En ese momento, Bu Eunseol comprendió la situación.
Al darse cuenta de que Yu Un-ryong estaba siendo repelido por Seong Ryun, Bu Eunseol se deshizo rápidamente de los demás y corrió hacia él.
El Discípulo del Sendero del Albaricoque que vio esto debió pensar que Bu Eunseol se unía a Yu Un-ryong para un ataque combinado.
“No sé qué consideras una pelea justa, pero luché solo contra él.”
“Ah, así que así fue. Una pelea justa.”
El anciano asintió, y de repente sus ojos brillaron con una luz intensa mientras decía:
«¡Así que un discípulo moribundo de mi secta mintió!».
Woowoong.
Un aura que parecía desgarrar los cielos se extendió desde el cuerpo del anciano.

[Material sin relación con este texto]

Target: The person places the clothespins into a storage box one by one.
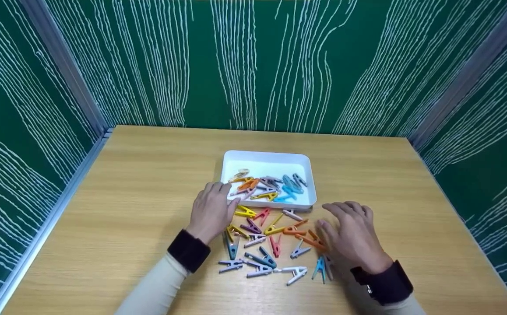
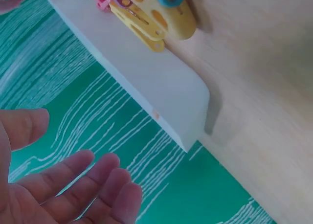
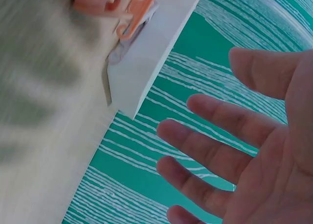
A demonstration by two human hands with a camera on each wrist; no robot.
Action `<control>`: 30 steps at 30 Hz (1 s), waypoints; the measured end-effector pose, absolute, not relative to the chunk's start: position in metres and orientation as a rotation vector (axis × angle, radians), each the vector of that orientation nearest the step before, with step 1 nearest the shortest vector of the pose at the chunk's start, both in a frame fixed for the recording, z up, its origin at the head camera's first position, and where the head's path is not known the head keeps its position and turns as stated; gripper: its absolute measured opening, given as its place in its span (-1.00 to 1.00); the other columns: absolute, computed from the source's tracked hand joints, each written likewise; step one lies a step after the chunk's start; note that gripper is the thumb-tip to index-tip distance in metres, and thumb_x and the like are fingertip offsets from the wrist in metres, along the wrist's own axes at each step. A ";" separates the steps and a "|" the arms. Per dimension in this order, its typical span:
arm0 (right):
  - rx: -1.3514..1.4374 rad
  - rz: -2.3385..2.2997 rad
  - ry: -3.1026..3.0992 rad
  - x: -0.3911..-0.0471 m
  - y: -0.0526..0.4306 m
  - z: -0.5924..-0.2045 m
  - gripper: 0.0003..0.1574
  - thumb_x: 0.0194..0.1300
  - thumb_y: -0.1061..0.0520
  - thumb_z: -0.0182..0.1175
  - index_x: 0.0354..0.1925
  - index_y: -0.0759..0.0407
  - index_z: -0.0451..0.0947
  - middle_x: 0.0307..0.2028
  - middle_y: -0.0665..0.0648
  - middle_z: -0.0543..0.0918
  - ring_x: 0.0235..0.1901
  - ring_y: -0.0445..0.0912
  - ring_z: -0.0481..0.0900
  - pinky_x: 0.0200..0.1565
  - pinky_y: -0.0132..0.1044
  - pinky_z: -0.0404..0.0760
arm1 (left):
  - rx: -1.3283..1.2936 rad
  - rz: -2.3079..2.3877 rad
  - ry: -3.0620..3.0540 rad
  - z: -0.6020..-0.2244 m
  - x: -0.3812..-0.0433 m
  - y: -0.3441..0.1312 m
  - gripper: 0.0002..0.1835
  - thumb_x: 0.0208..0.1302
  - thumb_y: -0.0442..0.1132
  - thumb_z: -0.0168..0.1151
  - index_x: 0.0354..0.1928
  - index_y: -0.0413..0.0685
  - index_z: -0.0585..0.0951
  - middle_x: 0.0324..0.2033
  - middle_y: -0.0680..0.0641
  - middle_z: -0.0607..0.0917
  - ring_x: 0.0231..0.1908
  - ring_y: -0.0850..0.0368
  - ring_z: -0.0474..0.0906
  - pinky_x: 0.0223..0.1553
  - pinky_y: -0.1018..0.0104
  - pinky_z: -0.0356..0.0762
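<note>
A white rectangular tray (image 1: pixel 269 203) holds several plastic clothespins in its front half, among them a blue one (image 1: pixel 292 183) and an orange one (image 1: pixel 248 184). Many more clothespins lie loose on the table before it, such as a yellow one (image 1: pixel 245 211), a red one (image 1: pixel 275 246) and a white one (image 1: pixel 295 272). My left hand (image 1: pixel 212 212) hovers at the tray's front left corner, fingers relaxed and nothing in the palm (image 2: pixel 34 199). To the right of the loose clothespins is my right hand (image 1: pixel 353 234), its spread fingers (image 3: pixel 215 155) holding nothing.
The wooden table (image 1: pixel 157 162) carries the tray and the pile. Green walls (image 1: pixel 279 65) with white streaks stand behind and on both sides, joined by grey metal posts (image 1: pixel 67 65). Dark bands (image 1: pixel 188 250) circle both wrists.
</note>
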State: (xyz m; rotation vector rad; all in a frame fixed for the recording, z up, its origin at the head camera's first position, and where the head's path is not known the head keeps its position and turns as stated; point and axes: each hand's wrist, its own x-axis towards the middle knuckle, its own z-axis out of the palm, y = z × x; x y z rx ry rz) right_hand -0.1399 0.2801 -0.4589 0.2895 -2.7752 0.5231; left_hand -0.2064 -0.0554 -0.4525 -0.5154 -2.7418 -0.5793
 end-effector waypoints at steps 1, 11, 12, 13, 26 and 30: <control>0.282 0.530 -2.773 -0.140 0.282 -0.458 -0.52 0.39 0.02 0.34 0.18 0.21 0.63 0.11 0.34 0.67 0.18 0.30 0.46 0.22 0.34 0.15 | -0.517 -0.594 -2.727 -0.454 -0.204 -0.057 -0.51 0.43 -0.01 0.29 0.17 -0.28 0.62 0.03 -0.27 0.68 0.04 -0.15 0.58 0.11 -0.05 0.60; 0.222 0.565 -2.765 -0.141 0.299 -0.454 -0.51 0.41 0.00 0.33 0.19 0.22 0.63 0.12 0.38 0.66 0.19 0.34 0.41 0.22 0.39 0.09 | -0.482 -0.640 -2.687 -0.475 -0.182 -0.078 -0.54 0.42 -0.01 0.30 0.11 -0.27 0.64 -0.05 -0.26 0.72 0.00 -0.16 0.60 0.08 -0.06 0.60; 0.208 0.570 -2.776 -0.141 0.300 -0.453 -0.51 0.42 -0.01 0.31 0.19 0.22 0.62 0.13 0.39 0.65 0.20 0.34 0.39 0.22 0.39 0.08 | -0.473 -0.642 -2.694 -0.477 -0.181 -0.080 -0.54 0.42 -0.02 0.30 0.12 -0.27 0.64 -0.03 -0.26 0.72 0.02 -0.16 0.59 0.10 -0.07 0.59; 0.196 0.575 -2.786 -0.141 0.302 -0.452 -0.51 0.43 -0.01 0.30 0.20 0.22 0.62 0.14 0.39 0.64 0.20 0.35 0.38 0.22 0.40 0.07 | -0.465 -0.646 -2.697 -0.478 -0.180 -0.082 -0.54 0.42 -0.02 0.31 0.13 -0.26 0.64 -0.03 -0.26 0.72 0.03 -0.17 0.60 0.11 -0.07 0.59; 0.083 0.518 -3.103 -0.135 0.343 -0.436 -0.50 0.38 0.03 0.32 0.20 0.24 0.62 0.15 0.37 0.65 0.21 0.40 0.36 0.19 0.41 0.04 | -0.436 -0.632 -2.687 -0.484 -0.177 -0.094 -0.55 0.39 -0.03 0.33 0.10 -0.26 0.65 -0.04 -0.26 0.71 0.02 -0.17 0.60 0.10 -0.07 0.59; 0.006 0.446 -3.309 -0.131 0.354 -0.435 -0.36 0.23 -0.04 0.44 0.19 0.24 0.62 0.07 0.36 0.67 0.10 0.35 0.41 0.17 0.38 0.11 | -0.430 -0.634 -2.685 -0.486 -0.175 -0.096 -0.56 0.39 -0.04 0.34 0.08 -0.26 0.65 -0.04 -0.26 0.71 0.01 -0.18 0.60 0.09 -0.08 0.60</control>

«No creerá nada de lo que diga».
Dado que el moribundo Discípulo del Sendero del Albaricoque había dicho esas palabras, incluso si una Luz Espiritual Original como la del Buda brillara desde la frente de Bu Eunseol, el anciano no le creería.
«¿Estás preparado?».
Ante las palabras del anciano, Bu Eunseol elevó silenciosamente su energía interna.
No tenía intención de morir mansamente.
Mientras absorbía hasta la última gota de energía verdadera que circulaba en su cuerpo, un tenue resplandor comenzó a emanar de él.
«Tu espíritu es bastante impresionante»,
dijo el anciano riendo entre dientes.
«¡Si puedes bloquear un solo golpe de palma de este anciano, te perdonaré la vida!».
Entonces, sus ojos se abrieron de par en par y rápidamente lanzó un golpe de palma.
La técnica de palma del anciano no era ni rápida ni compleja.
Pero Bu Eunseol no pudo esquivarla.
Era como si una palma gigante descendiera de los cielos.
Este era un rango del que jamás podría escapar, incluso con Velocidad Extrema Sin Sombra.
Al final, justo cuando Bu Eunseol, empuñando su Espada Negra, estaba a punto de contrarrestar el golpe de palma descendente,
«Pfft».
Sangre fresca fluyó de la boca de Bu Eunseol.
Su energía verdadera se vio interrumpida, lo que le impidió usar cualquier arte marcial.
«¡Alto!»
Con una voz baja, numerosas sombras descendieron del aire y bloquearon el camino frente a Bu Eunseol.
Kwoong.
Al bloquear la Palma Domadora de Dragones, una ola de energía se extendió en todas direcciones, y una tormenta que parecía arrasar el mundo entero comenzó a rugir.
¡Whooosh!
Cuando el viento furioso se dispersó, diez hombres vestidos con Túnicas Amarillas se erguieron resueltamente ante los ojos de Bu Eunseol.
«¡Esos hombres son…!»
En el instante en que los vio, Bu Eunseol no podía creer lo que veían sus ojos.
Los diez hombres vestidos con túnicas amarillas llevaban máscaras y sus ojos brillaban intensamente.
Observándolos fijamente, Bu Eunseol supo al instante quiénes eran.
«¿El Escuadrón del Viento y la Nube?»